If you consider the facts it becomes more apparent; a chicken on average will consume one bushel of grain a year; this may sound quaint and achievable, however a bushel is approximately 60lbs (27.2kg) of wheat. In order to grow that amount of wheat you need 1,000 square feet or a 17m x 17m space, so it’s easy to appreciate the need for commercial feeds in a small scale or garden set up.

That said, you may want to reduce your reliance upon such feeds by providing some level of forage for your flock, and there are two ways in which you can achieve this.

Firstly, don’t be overly tidy or clinical in your gardening approach. Let leaf litter accumulate in corners, allow for a bit of annual weed growth in places, and encourage some damp or boggy ground somewhere. All these techniques will bring insects, worms and molluscs into the garden which the chickens will feed on. The annual weeds will also provide a valuable source of greens as well as a nutritional seed source too.

The second way is to specifically grow plants that will ultimately be used for the chickens, but ones which will first deliver benefit to the beauty of the borders. Legumes such as pea, broad, French and runner bean come in a wide variety of colours and forms and can easily be grown within a border. If left to run to seed and dried they are particularly beneficial for chickens being high in protein. It is best to mince or grind them before adding them to the feed, but they will be eagerly eaten. There are also other vegetables such as sweetcorn, ornamental brassicas, cabbages and kale which all provide an excellent source of supplements. If you dot them around within the borders then they can be eaten by the flock without appearing to create huge gaps in the overall look of the planting plan.

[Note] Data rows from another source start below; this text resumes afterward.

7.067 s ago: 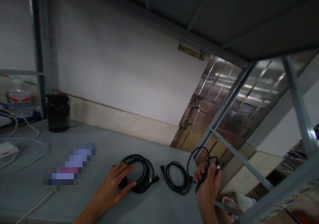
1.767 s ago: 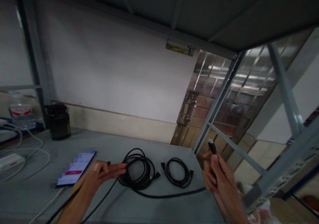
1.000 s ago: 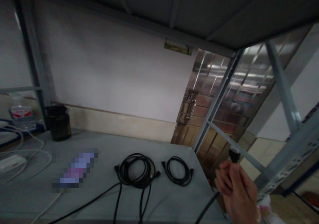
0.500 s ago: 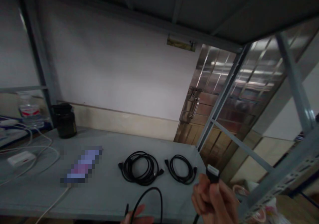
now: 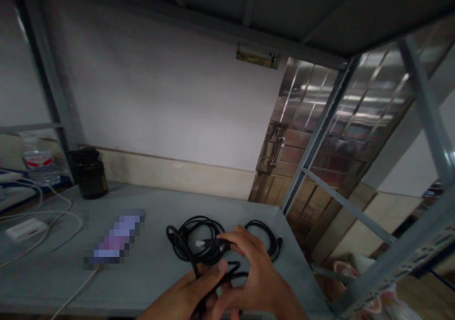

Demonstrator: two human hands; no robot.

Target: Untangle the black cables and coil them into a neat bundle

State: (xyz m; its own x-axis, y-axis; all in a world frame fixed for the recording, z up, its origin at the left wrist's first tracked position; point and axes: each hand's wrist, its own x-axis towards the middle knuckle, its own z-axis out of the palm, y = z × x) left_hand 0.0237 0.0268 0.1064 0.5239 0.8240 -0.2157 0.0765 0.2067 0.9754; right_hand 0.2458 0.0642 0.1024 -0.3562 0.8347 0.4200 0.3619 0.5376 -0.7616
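Note:
Close together above the front of the shelf, my left hand [image 5: 188, 289] and my right hand [image 5: 261, 275] work on one black cable [image 5: 188, 253]. The left fingers are closed around it, with a loop standing up past the thumb. Between my right index finger and the cable's body sits a black plug [image 5: 213, 244] with a pale metal end pointing left; the right fingers are curled on the cable. Just behind lies a coiled black cable [image 5: 194, 221], partly covered by the held one. A smaller black coil [image 5: 275, 239] is half hidden by my right hand.
A blurred-out phone [image 5: 117, 239] with a white cord lies on the grey shelf [image 5: 142, 287] to the left. Farther left are a white adapter [image 5: 26, 229], a dark lidded jar [image 5: 88, 173] and a water bottle [image 5: 38, 159]. A metal post [image 5: 316, 125] bounds the right side.
My right hand has swung left with the plug, from beyond the shelf's right side to over the coils. My left hand has come up into view and both hands now meet on the cable.

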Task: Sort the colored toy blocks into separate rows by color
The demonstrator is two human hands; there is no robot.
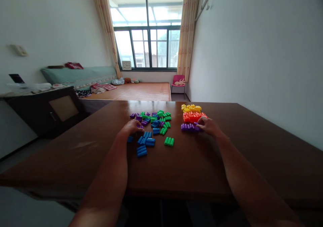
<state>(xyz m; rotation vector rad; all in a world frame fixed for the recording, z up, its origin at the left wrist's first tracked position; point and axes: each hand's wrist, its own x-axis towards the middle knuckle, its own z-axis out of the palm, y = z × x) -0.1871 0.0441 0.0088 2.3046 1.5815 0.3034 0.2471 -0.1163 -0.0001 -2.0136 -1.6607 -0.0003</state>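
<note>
My left hand [130, 127] is at the left side of a loose pile, its fingers closed on a small purple ridged plastic piece [140, 127]. Blue pieces [142, 151], green pieces [169, 141] and more purple ones lie mixed around it. My right hand [208, 125] pinches a purple piece at the right end of a purple row [189, 127]; the fingers partly cover that piece. Just behind this row sit a red-orange group [192, 116] and, farther back, a yellow group [191, 108].
Everything lies on a dark brown glossy table [96, 156]. Beyond its far edge is a bed [143, 89] with cloths on it, and a pink chair [178, 79]. A dark cabinet [37, 109] stands to the left, a white wall [257, 52] to the right.
</note>
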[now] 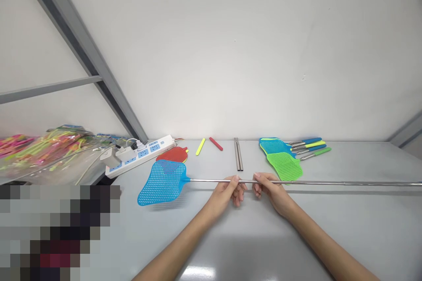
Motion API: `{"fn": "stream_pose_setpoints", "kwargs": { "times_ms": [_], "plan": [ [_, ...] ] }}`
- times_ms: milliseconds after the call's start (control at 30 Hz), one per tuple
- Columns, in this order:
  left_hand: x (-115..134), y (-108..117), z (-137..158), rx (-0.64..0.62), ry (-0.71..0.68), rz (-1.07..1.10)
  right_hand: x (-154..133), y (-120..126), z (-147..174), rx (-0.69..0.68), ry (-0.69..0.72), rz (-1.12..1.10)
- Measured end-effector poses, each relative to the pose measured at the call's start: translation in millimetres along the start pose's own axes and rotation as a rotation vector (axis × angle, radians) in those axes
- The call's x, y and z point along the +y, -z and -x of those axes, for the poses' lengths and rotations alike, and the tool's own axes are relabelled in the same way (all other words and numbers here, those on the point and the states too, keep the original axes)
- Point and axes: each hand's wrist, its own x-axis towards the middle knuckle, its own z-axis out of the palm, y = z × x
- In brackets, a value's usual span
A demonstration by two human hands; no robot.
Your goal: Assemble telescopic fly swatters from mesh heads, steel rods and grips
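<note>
A blue fly swatter (165,183) with a long, extended metal rod is held level above the table. My left hand (230,191) pinches the rod between thumb and fingers, on the side nearer the blue mesh head. A short gap away, my right hand (268,186) pinches the same rod. From there the rod runs on past the right edge of the view, so its far end is hidden. Just beyond my hands lie two metal tubes (238,154), side by side. Behind the blue head, a red swatter head (172,154) lies on the table with a yellow one partly under it.
Several finished swatters, with a green head (285,166) on top, lie at the back right. A yellow handle (200,146) and a red handle (216,143) rest near the wall. A white power strip (141,156) with plugs and bagged colourful items (62,145) are at left.
</note>
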Motion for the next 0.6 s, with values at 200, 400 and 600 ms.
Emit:
{"fn": "stream_pose_setpoints", "kwargs": {
  "times_ms": [200,400,600],
  "plan": [
    [0,5,-3,0.101,0.030,0.121,1,0,-1,0.036,-0.029,-0.040],
    [5,11,-5,0.296,-0.044,0.278,4,1,-2,0.074,-0.011,-0.064],
    [7,19,-3,0.471,-0.187,0.379,0,3,-3,0.155,-0.011,-0.174]
  ]
}}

Then there are some specific garden ornamentals that make great grain and seed providers for your flock come the autumn, but put on a stunning display during the main part of the growing season.

Sunflowers come in a vast range of varieties with something suitable for most gardens. Once the plant has gone over, you can either harvest the seed, adding a little to their feed, or simply give them the whole head!

Foxtail barley can be grown pretty much anywhere and is a far better source of protein than corn, and if you have a particularly warm or sunny aspect to the garden then why not try ornamental millet? Both make perfect partners for more naturalistic planting styles, and let’s face it, if you are ranging chickens in your garden, then you are probably erring more towards the au naturel garden as opposed to the municipal parks approach – so why not throw flowers and forage together in one.